== Exercise requirements ==
Copy, from the material below, each line that contains the word "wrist".

== Supplied information ==
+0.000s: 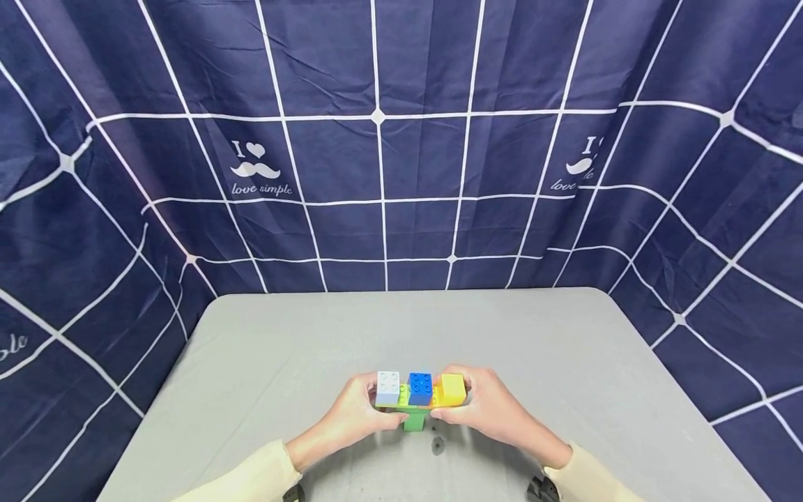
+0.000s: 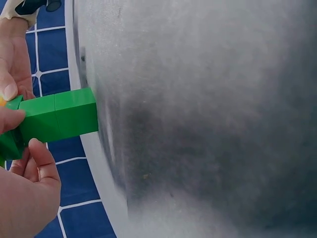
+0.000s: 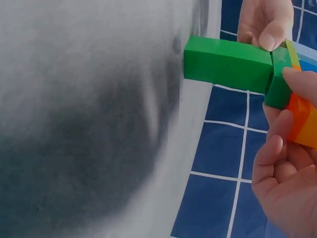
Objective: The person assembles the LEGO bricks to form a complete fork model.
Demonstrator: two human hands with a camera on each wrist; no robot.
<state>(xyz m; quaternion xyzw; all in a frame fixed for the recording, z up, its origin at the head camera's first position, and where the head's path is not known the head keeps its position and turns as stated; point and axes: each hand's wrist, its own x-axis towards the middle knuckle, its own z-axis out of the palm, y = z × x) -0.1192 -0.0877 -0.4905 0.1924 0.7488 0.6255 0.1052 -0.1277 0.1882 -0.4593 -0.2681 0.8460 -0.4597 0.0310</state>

== Answer to this task ==
Demonstrator: two human hands with a camera on each wrist; no robot.
<state>(xyz m; quaternion xyzw; all in a frame fixed for the recording, z up, its origin at the head camera's first position, and where the head's path is not known the head keeps its position and turns as stated; point and axes: each hand's wrist, its own x-axis towards the middle knuckle, its own z-axis out of the palm, y = z × x) -0.1192 -0.0877 -0.4905 0.1924 0.7488 0.6255 0.1052 -0.1277 0.1882 -0.4593 -0.2681 0.8460 -0.4597 0.0310</state>

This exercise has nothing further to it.